Wenn Sie das Auto kaufen und zehn Jahre fahren, summieren sich die Kosten losgelöst von sonstigen Wartungs- und Fix-Kosten auf 11.150 Euro. Fun Fact: Wer über digitalen Radioempfang über DAB möchte, zahlt nochmal 320 Euro extra. Den gleichen Zeitraum füllen wir nun mit einer Low-Budget-Lösung – natürlich ohne zu wissen, wie sich die Kosten in den kommenden Jahren entwickeln. Bitte verstehen Sie das also als Momentaufnahme.

Das kann die Alternative

Zunächst brauchen wir als Basis auch eine SIM-Karte zum Empfang und Versand im mobilen Datennetz. Nur bauen wir uns noch ein zeitgemäßes Smartphone drumherum. Exemplarisch picken wir uns mal ein iPhone X mit 14 Gigabyte monatlichem Datenvolumen im Vodafone-LTE-Netz heraus. Die Hardware kostet einmalig 329 Euro und damit schon mal 2.470 Euro günstiger als bei BMW (ja, wir wissen auch, dass man hier noch pro Monat im Vertrag löhnt). Die monatlichen Kosten für den Datentarif liegen bei 42 Euro.

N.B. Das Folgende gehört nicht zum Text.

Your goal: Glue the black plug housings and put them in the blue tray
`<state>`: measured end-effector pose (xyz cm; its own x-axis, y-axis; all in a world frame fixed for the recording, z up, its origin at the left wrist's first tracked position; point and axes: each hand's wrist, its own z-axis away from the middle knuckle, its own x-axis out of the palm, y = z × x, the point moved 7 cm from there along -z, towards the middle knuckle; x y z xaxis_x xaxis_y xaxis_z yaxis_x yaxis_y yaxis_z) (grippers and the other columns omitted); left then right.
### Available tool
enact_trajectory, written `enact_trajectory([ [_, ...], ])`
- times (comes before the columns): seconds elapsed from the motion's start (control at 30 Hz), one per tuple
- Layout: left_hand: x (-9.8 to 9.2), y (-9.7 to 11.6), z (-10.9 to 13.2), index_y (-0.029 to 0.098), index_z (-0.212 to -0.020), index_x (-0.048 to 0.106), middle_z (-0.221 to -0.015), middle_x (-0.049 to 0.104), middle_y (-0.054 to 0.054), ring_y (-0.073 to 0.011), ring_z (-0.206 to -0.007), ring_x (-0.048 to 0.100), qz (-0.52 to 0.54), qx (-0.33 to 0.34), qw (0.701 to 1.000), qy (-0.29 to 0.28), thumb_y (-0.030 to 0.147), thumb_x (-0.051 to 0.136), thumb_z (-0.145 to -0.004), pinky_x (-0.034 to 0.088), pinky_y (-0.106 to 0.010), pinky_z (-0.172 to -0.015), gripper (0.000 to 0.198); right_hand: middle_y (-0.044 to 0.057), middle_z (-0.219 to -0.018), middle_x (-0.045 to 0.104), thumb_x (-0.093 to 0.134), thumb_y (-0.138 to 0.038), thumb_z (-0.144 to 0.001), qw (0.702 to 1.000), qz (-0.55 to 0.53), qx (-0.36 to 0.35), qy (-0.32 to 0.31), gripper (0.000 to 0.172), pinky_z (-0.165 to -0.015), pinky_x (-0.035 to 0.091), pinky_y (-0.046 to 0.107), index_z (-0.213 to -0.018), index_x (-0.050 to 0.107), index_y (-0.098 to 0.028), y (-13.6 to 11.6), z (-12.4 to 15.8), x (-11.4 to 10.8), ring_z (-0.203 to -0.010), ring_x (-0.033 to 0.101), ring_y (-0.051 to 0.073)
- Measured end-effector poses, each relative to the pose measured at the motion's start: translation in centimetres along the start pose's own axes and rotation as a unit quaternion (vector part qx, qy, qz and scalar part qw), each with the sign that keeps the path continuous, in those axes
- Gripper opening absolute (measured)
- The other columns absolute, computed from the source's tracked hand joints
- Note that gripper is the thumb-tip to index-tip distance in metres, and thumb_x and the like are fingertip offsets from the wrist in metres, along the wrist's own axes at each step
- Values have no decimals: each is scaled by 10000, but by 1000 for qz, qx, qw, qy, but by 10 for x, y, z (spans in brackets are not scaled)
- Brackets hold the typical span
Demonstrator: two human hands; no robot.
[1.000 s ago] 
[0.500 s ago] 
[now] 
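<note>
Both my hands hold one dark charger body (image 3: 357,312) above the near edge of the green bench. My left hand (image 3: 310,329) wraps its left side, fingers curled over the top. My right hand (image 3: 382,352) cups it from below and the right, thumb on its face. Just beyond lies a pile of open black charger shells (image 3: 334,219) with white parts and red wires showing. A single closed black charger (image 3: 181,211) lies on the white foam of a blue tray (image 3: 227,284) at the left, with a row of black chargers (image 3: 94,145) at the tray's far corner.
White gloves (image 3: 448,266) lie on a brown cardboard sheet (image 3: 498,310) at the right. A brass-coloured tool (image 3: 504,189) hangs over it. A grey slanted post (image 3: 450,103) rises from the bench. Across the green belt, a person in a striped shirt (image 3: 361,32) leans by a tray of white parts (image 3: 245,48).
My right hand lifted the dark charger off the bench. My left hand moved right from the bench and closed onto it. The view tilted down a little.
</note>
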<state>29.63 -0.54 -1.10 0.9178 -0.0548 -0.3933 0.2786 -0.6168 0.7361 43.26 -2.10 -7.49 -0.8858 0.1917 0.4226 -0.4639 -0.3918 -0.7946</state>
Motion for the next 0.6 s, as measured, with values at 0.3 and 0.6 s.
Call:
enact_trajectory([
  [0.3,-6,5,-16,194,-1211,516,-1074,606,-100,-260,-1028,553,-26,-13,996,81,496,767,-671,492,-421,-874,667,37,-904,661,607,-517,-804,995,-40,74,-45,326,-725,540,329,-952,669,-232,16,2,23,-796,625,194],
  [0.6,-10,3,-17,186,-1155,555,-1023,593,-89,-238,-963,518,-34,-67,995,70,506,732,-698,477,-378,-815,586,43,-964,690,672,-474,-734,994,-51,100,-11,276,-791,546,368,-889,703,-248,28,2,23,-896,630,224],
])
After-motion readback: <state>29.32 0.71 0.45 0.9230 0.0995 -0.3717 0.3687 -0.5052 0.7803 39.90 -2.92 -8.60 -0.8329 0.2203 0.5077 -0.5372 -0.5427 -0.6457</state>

Dazu addieren wir einen Musikstreaming-Dienst. Welcher das ist, macht preislich keinen Unterschied – die Main„stream“ing-Dienste kosten alle einen Zehner pro Monat. Aktuelles Kartenmaterial gibt es von Google Maps kostenlos, das Wetter sehe ich mit Blick aus dem Fenster und bei Bedarf ortsgebunden im Smartphone. Ein Sprachassistent ist mit Siri oder dem Google Assistant ebenfalls gratis enthalten. Ein digitales Fahrtenbuch gibt’s im App-Store für einmalig 4,99 Euro (z.B. Driverslog Pro). Fehlt noch eine Smartphone-Halterung für’s Auto, und da bewegen wir uns mit einem Invest von 20 Euro bereits im Premium-Segment. Wenn wir nun in der Rechnung außen vor lassen, dass ein Mobilfunk-Vertrag alle 24 Monate günstiger wird und sich eventuell auch die monatlichen Preise für Streaming-Dienste ändern könnten, kommen wir nach zehn Jahren auf einen Betrag von 5.513,99. Das ist ziemlich genau die Hälfte von dem, was BMW über diesen Zeitraum verlangt (sofern auch bei den Münchenern die Preise unverändert bleiben).

Kleine Abstriche

Natürlich genießt man mit der Low Budget-Version nicht den exakt gleichen Komfort. So werden Richtungsanweisungen einer aktiven Navigation beispielsweise nicht im Head-Up-Display angezeigt, wenn sie vom Smartphone kommen. Auch gut, sparen Sie direkt zweimal, weil Sie auf das optionale Head-Up-Display auch direkt verzichten können. Aber Spaß bei Seite. Die Implementierung ins System läuft selten stabiler, als ein von sich aus komplettes System. Gestensteuerung, Bedienung per Multifunktionslenkrad oder iDrive sind mit einem Smartphone als Headunit nicht möglich. Sie müssen außerdem auf Dienste verzichten, die BMW wie folgt beschreibt:

„Mit den In-Car Experiences kümmert sich Ihr BMW zudem um Ihr Wohlbefinden. Auf Wunsch kann er Sie erfrischen, wenn Sie müde sind, oder nach einem Tag voller Stress für Entspannung sorgen.“

Äh, was? Reicht die Karre gekühlte Getränke mit erhöhtem Koffein-Anteil und massiert mir die Schläfen? Nein, gemeint ist die Verarbeitung komplexer Sprachbefehle wie etwa „Ich bin müde“. Als Antwort bekommen Sie kalte Luft ins Gesicht geblasen und das geht eben nur mit zugebuchten Connected-Diensten. Man könnte natürlich auch die Hände nehmen, um die Lüftungsdüse Richtung Antlitz zu drehen, aber wer will das schon?